First ballpoint pens; utilized the concept of a quick-drying ink whose flow is controlled by gravity and a metal ball housed in a socket.
The ballpoint pen invented by Ladislao Jose Biro was originally patented in Hungary in 1938. The principle of the ballpoint pen was originally patented by John Loud in 1888 for a product to mark leather and in 1916 by Van Vechten Riesberg, but neither of these products were exploited commercially.
As a journalist, Biro was inspired by the concept of quick-drying ink in a print shop. He thought of a new type of pen that could use quick-drying thick ink, rather than the thin, wet, ink used in fountain and quill pens.
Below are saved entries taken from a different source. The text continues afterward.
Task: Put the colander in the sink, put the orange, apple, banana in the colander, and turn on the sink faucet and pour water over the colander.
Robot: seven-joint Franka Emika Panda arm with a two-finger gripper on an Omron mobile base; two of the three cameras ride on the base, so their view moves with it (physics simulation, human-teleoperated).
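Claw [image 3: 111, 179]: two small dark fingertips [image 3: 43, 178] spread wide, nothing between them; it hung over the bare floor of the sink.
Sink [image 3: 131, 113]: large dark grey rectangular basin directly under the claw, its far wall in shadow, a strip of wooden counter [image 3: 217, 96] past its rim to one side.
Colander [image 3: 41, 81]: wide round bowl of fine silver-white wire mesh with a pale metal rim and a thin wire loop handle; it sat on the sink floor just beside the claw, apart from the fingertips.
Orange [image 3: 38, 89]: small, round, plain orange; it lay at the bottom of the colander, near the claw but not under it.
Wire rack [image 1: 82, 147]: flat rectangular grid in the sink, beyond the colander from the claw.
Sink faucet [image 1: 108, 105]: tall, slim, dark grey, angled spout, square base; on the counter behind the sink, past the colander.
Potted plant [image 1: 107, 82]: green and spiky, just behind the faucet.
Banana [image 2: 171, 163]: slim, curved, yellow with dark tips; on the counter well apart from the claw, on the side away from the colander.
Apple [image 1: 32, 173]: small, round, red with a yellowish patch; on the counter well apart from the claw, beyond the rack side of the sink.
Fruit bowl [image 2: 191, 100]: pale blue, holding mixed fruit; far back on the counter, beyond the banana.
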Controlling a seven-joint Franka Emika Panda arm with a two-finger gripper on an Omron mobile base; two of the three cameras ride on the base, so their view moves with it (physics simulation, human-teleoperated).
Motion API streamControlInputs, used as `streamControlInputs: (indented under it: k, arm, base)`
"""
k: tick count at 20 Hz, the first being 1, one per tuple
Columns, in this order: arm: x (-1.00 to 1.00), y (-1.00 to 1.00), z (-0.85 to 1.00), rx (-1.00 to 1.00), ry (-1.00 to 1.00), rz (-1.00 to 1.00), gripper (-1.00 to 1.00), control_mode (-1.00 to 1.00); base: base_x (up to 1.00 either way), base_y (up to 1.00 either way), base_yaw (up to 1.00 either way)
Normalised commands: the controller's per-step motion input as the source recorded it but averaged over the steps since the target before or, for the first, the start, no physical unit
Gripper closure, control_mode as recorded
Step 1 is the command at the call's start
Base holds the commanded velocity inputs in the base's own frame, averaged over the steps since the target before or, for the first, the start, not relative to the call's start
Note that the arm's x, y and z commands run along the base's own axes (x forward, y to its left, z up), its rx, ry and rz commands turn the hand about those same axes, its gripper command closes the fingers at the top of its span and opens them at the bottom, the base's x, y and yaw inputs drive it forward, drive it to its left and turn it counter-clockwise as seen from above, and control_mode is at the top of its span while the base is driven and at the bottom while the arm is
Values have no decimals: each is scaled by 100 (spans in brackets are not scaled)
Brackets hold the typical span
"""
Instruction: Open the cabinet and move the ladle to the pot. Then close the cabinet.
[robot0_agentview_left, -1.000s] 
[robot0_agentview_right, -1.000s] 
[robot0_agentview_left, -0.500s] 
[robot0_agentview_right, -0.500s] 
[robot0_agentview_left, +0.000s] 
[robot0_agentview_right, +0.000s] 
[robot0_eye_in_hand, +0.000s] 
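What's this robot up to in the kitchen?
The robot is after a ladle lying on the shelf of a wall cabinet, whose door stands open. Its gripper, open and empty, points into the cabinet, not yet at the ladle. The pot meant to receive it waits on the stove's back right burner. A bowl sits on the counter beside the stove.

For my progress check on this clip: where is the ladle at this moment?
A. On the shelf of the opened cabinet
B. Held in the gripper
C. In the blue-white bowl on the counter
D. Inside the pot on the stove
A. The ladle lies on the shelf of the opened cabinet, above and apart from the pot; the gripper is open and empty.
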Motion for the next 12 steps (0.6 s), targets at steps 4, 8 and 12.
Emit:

Since an ordinary nib would clog thick ink, Biro worked with the idea of a tiny metal sphere rotating in a capillary tube, allowing a quick-drying ink to flow by the force of gravity. Biro's early designs applied mechanical pressure to the ink column to make the ink flow, but his original idea of gravity succeeded in 1943, when technological advances improved the quality of the parts and the ink.
The current design of the ballpoint pen is virtually unchanged from Biro's original idea. He patented his invention in several countries: Budapest, 1938 (No. 120037); Switzerland, 1939 (No. 204880); Argentina, 1940 (No. 51454), 1947 (No. 57892); United States, 1944 (No. 2400679), 1948 (No. 547758).
Biro's ballpoint pen was first marketed in Argentina in 1944 by Biro, Manye, Biro, from which the Birome pen's name was derived. It later changed its name to EterpenCo. The European BIC company most famously manufactured and sold ballpoint pens, in Europe and North America. They are responsible for the worldwide popularity of the ballpoint pen, but not its invention.
The collection of some of the original models of Biro ballpoint pens was donated by the Biro Foundation to an exhibit at the Centro Argentino de Ingenieros in Buenos Aires, Argentina.